TEC alleviated ANIT-induced and DDC-induced experimental intrahepatic cholestasis
A previous study reported that ANIT and DDC treatment could cause intestinal permeability, leading to the translocation of bacteria or their products (LPS) from the leaky intestine into the liver[14]. Additionally, whilst murine experimental models may not fully represent human disease, ANIT and feeding with 0.1% DDC are well-accepted models of sclerosing cholangitis relevant to PSC[27, 28]. Thus, the hepatoprotective effect of TEC was further confirmed in an experimental model of ANIT-induced and DDC-induced CLD.

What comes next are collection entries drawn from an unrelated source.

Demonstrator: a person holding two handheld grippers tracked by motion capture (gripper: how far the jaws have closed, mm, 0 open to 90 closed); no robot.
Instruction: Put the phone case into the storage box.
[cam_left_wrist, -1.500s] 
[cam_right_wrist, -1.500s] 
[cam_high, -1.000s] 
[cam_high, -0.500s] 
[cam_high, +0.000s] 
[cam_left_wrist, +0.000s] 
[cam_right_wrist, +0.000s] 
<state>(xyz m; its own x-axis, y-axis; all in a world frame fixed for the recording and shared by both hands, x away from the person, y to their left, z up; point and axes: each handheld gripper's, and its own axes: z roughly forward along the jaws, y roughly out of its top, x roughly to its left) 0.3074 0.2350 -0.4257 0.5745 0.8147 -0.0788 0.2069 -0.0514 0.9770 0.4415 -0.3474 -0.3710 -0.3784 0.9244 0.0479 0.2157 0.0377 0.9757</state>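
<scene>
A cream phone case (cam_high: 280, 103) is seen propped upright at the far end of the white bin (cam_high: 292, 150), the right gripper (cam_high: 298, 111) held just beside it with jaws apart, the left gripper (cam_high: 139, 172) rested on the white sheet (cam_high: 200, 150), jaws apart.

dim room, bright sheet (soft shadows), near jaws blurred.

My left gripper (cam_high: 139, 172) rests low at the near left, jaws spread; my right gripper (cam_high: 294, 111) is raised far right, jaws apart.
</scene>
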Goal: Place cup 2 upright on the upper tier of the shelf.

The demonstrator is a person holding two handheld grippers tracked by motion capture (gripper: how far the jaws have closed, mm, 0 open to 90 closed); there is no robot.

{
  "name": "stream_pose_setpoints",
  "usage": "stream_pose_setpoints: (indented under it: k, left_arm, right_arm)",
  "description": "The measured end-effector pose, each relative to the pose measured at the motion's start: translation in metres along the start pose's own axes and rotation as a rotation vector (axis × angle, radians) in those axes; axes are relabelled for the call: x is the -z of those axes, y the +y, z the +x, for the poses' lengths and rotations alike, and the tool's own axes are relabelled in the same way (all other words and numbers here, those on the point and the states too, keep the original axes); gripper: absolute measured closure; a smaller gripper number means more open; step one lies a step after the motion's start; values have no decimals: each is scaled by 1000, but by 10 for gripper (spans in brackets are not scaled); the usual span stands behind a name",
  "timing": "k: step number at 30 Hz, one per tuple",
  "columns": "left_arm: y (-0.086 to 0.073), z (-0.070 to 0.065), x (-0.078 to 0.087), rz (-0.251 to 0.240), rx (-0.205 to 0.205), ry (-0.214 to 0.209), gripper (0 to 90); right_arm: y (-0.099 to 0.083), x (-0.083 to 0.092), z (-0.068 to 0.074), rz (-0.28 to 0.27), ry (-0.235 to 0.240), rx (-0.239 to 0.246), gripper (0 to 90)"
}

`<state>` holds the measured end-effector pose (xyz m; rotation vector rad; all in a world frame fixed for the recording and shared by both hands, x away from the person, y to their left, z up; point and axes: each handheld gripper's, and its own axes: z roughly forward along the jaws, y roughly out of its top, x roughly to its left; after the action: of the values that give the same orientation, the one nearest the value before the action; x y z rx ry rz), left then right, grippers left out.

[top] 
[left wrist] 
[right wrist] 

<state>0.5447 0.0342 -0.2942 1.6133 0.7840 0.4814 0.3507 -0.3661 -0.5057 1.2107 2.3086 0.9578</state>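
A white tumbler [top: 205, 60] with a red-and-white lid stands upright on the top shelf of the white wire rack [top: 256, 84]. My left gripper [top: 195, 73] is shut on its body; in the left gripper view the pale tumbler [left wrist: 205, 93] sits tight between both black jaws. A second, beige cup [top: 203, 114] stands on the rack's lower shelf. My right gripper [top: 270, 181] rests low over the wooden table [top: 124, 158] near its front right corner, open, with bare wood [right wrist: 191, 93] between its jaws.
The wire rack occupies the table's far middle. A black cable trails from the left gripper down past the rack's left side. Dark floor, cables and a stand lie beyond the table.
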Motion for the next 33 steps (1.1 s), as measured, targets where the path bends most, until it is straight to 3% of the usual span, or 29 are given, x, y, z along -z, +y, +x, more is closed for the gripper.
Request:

The ANIT-induced mouse model exhibits increased cholestasis-serum markers and multiple large areas of necrosis, which can be significantly relieved by TEC treatment (Figure 1A and 1B). In line with these results, TEC inhibited ANIT-induced apoptotic cell death, as seen by fewer positive areas on TUNEL staining and reduced caspase-3 activity after TEC intervention (Figure 1C and 1D). Additionally, TEC alleviated ANIT-induced inflammation as shown by a significant decrease in the recruitment of macrophages in the liver (Figure 1E and 1F). Consistent with this, our results showed that ANIT treatment significantly increased the content of IL-1β in mouse serum (Figure 1G) and the mRNA level of inflammatory factors in the liver (Figure 1H). As expected, TEC intervention reduced the serum level of IL-1β and the expression of hepatic inflammatory factors.